*** Block opens ***

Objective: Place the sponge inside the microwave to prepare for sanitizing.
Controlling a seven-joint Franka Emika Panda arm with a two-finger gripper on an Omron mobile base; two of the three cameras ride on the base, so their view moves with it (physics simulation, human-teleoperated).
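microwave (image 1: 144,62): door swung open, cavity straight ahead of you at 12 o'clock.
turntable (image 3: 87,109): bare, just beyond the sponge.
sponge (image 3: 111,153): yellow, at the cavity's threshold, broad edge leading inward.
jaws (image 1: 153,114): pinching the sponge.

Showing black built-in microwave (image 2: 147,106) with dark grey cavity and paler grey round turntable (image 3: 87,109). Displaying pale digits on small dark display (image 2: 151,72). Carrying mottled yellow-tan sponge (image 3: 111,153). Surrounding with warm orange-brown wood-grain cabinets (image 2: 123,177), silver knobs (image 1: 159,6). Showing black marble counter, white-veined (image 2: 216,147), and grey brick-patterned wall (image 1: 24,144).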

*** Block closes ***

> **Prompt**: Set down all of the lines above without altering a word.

> **Output below**:
Objective: Place the sponge inside the microwave to prepare for sanitizing.
Controlling a seven-joint Franka Emika Panda arm with a two-finger gripper on an Omron mobile base; two of the three cameras ride on the base, so their view moves with it (physics simulation, human-teleoperated).
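microwave (image 1: 144,62): door swung open, cavity straight ahead of you at 12 o'clock.
turntable (image 3: 87,109): bare, just beyond the sponge.
sponge (image 3: 111,153): yellow, at the cavity's threshold, broad edge leading inward.
jaws (image 1: 153,114): pinching the sponge.

Showing black built-in microwave (image 2: 147,106) with dark grey cavity and paler grey round turntable (image 3: 87,109). Displaying pale digits on small dark display (image 2: 151,72). Carrying mottled yellow-tan sponge (image 3: 111,153). Surrounding with warm orange-brown wood-grain cabinets (image 2: 123,177), silver knobs (image 1: 159,6). Showing black marble counter, white-veined (image 2: 216,147), and grey brick-patterned wall (image 1: 24,144).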

Nothing more belongs to this exercise.